Not many of these tours exist. Out of the approximately 700 experiences Airbnb has in New York, the company found two other tours of Hasidic Brooklyn on their platform. One is given by an active member of the community, the other is offered by a woman who left what some would consider a sect. His is a very incipient endeavor in a community that even if it’s open to interacting with the outside world is still full of mysticism and strict adherence to biblical precepts.
According to Liz DeBold Fusco, Airbnb’s senior communications for the US East, the access Katz offers is “truly remarkable.” And visitors can sense that, as seen from the reviews: “Thank you so much, Yoni, for explaining you and your community’s philosophy and culture. Everybody was incredibly welcoming and open. It takes vulnerability to share yourself with the world, but you are opening windows of understanding,” commented a guest in July.
Our second-to-last stop was the synagogue, an unassuming mansion built in the early 20th century located at 770 Eastern Parkway. It was purchased in 1941 by the father-in-law of the deceased leader of the Lubavitchers, Rabbi Menachem Mendel Schneerson, more universally known as Rebbe. “People always think the place is quiet. But it’s not,” Yoni warned the group as he led us into the synagogue, or what I would describe as the sidelines of the synagogue.
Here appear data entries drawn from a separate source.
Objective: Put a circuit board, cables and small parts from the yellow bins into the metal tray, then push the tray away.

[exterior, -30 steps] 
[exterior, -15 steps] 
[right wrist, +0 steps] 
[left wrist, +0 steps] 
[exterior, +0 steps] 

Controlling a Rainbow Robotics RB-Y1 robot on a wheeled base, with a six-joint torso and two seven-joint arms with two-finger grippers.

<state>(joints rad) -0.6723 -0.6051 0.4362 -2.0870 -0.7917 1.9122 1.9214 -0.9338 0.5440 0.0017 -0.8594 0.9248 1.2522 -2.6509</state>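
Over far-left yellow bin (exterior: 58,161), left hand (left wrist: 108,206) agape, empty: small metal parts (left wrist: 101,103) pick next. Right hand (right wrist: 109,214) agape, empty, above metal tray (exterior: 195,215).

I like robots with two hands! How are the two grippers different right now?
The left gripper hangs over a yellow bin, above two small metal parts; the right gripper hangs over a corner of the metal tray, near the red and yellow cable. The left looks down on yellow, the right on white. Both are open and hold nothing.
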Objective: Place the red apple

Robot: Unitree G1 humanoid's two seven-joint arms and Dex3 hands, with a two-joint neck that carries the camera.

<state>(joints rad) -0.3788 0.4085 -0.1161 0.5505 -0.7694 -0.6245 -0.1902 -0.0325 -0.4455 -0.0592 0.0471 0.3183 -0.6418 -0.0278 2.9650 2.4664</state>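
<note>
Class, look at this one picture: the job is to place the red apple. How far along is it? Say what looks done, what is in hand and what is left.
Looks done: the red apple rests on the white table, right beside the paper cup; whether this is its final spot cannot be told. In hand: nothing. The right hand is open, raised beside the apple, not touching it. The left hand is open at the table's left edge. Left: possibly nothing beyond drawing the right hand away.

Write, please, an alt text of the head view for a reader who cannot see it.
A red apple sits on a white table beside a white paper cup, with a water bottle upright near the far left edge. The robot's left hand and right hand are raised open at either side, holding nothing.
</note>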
Long wooden benches filled the corridor-looking room in which women sat reading in Hebrew or Yiddish, facing tinted windows overlooking the bustle of the main room, where men walked, talked, read or swayed in prayer. Many wore Tefillin black boxes like those we had seen up close a few moments before, just one of many details I am certain were lost to my untrained eye. Yoni said a new service began every 15 minutes and that he himself visited the synagogue three times a day.
While the room underneath us was teeming with activity, there were only a few women in the room Katz brought the tour group into. They seemed deep into their reading, but as the tour members ambled out of the room, one of them lifted her head and with a smile on her lips asked where we were from. Four hours and several Jewish pastries and snacks later, the tour ended with the group sitting around a dining table and listening to Ms. Katz talk about her relationship to God and her family. We exited the house of Katz’s brother-in-law, but not before Rabbi Katz’s ultimate “hipster or Hasidic?” move. The Vulcan salute, a gesture popularized by Spock in Star Trek that’s actually a religious blessing performed by Jewish priests when they make the Hebrew letter shin, ש: Live long and prosper.